ZNOV has higher volatility (0.86%) compared to BAMU (0.09%). In terms of maximum drawdown, ZNOV dropped -3.31% vs BAMU's -0.36%.
On 1-year performance, ZNOV leads with 6.55% vs 2.87% for BAMU. On fees, ZNOV is cheaper at 0.79% per year. On volatility, BAMU has been the lower-risk option at 0.09%. The better choice depends on whether you care most about return, fees, risk, or income.
Over the 1-year period, ZNOV has performed better with a 6.55% return vs 2.87%. Past performance does not guarantee future results, so compare this with risk, fees, and fund exposure.
ZNOV is cheaper with a 0.79% expense ratio, compared with 1.09% for BAMU.
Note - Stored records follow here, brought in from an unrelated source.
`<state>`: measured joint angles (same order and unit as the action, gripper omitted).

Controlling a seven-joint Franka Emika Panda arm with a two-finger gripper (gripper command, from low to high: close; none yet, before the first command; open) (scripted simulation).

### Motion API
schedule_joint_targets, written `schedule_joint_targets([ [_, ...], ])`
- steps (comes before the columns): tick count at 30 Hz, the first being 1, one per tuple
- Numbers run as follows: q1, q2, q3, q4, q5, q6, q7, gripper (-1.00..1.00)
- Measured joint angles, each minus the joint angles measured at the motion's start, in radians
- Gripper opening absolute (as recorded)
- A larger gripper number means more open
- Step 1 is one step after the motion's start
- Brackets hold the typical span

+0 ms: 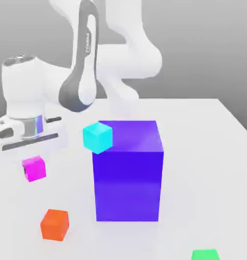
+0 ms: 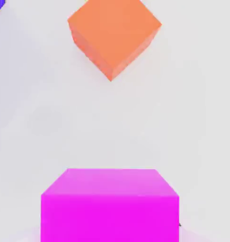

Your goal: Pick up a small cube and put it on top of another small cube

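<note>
Swinging across risks clipping the blue block [image 1: 128, 170] (it stands between). Gripper [image 1: 34, 147] clenched on the pink cube [image 1: 34, 168]; green cube [image 1: 205, 254] sits well apart on the worktop [image 1: 207, 152].

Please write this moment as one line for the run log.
stage: magenta cube lifted | claw: shut on magenta cube | green cube: on table, bare top | orange cube: on table | stack: not yet done

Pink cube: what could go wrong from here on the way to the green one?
1. The gripper is shut, so it would push the pink cube unless it opens first.
2. The big blue block stands between it and the green cube.
3. The orange cube sits close by and could get bumped.
</note>
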<state>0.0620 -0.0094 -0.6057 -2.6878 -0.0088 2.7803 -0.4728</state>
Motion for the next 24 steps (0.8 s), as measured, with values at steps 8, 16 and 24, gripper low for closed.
schedule_joint_targets([
  [8,0.252,0.117,0.171,0.287,0.151,-0.142,0.025,-1.00],
  [16,0.432,0.275,0.358,0.460,0.152,-0.253,0.050,-1.00],
  [24,0.452,0.437,0.417,0.497,0.164,-0.172,0.027,1.00],
])
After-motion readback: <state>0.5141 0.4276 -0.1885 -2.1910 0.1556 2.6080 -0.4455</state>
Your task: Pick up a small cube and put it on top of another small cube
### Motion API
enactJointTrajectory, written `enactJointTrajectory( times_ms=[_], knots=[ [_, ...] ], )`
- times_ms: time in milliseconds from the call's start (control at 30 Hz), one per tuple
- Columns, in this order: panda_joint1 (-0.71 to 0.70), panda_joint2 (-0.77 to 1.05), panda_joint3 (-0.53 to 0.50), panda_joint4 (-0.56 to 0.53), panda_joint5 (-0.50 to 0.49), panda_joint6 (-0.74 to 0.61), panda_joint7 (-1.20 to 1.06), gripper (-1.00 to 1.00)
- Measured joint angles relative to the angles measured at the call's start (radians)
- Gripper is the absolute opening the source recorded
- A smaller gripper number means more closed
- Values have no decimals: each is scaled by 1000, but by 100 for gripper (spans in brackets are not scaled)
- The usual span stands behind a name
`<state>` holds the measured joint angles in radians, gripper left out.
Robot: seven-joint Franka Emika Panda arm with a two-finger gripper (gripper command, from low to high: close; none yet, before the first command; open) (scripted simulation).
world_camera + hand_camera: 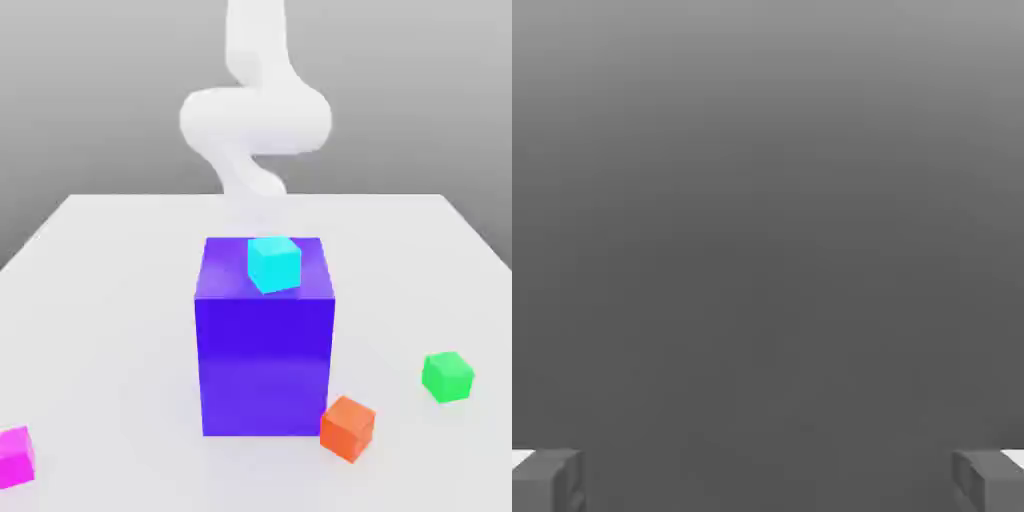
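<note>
Clock set flat on the exterior view, 12 pointing away from the camera, block at centre. Nearest, we log the magenta cube (14, 458) at 8 o'clock, resting on the table (120, 350), partly cut off by the picture's edge. Next the orange cube (348, 430), at 5 o'clock, close by the block's near corner; contact we cannot tell. Then the blue-purple block (265, 360), upright, and the green cube (448, 377) at 4 o'clock, well apart. The cyan cube (274, 264) sits on the block's top. Farthest, at 12, the arm (257, 120). In the hand view the gripper (768, 482) stands wide open, nothing between its jaws. Key relation, our estimate: the magenta cube lies toward 7 or 8 o'clock from the jaws, nearer the camera and lower than the block's top. No long axis on a cube, so we would align to its faces. We judge the pick unstarted; a straight low path might clip the block.
</note>
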<state>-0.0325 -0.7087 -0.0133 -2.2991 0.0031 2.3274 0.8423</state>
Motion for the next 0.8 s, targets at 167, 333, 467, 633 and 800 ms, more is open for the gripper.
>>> enactJointTrajectory(
  times_ms=[167,333,467,633,800],
  knots=[
    [-63,187,-32,2,6,56,86,0],
    [-122,368,-67,3,17,111,167,0],
    [-163,513,-102,5,30,154,228,0],
    [-230,695,-145,7,59,209,296,0],
    [-283,879,-173,9,101,261,354,0]
  ],
)
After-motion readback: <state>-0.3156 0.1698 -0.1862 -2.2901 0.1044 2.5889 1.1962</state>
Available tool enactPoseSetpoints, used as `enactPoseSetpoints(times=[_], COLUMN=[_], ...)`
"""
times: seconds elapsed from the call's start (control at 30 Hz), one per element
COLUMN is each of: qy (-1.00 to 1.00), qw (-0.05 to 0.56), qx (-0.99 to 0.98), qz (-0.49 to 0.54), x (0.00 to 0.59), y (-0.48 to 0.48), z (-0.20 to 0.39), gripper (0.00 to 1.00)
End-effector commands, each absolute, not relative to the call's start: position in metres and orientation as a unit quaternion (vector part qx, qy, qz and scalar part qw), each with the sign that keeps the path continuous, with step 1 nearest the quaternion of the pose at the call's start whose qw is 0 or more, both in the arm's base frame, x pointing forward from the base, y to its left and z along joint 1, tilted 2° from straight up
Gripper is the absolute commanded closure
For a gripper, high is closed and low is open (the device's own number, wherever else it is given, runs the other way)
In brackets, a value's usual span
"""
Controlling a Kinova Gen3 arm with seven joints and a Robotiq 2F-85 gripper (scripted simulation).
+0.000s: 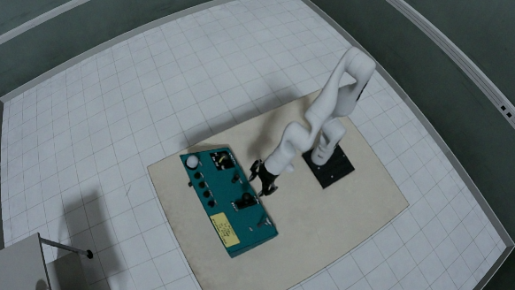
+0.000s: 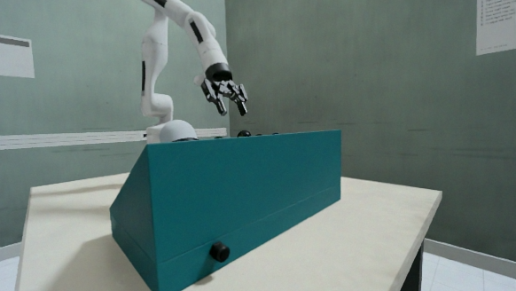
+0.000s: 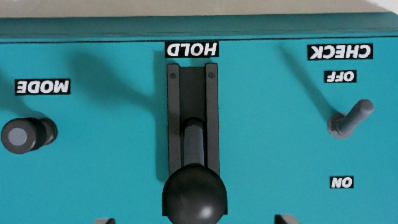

BAMU has the higher dividend yield at 3.05%, compared with 0.00% for ZNOV.
ZNOV is categorized as Defined Outcome, while BAMU is Ultrashort Bond. They also come from different issuers: Innovator and Brookstone. Their fees differ too: 0.79% for ZNOV and 1.09% for BAMU.
BAMU currently has the higher Sharpe Ratio (4.94 vs 2.42), meaning it's delivered slightly more return per unit of risk over the trailing 12 months. However, this ranking shifts over time - use the Risk/Return Score above for a more comprehensive view that combines Sharpe, Sortino, and other measures used by quantitative funds.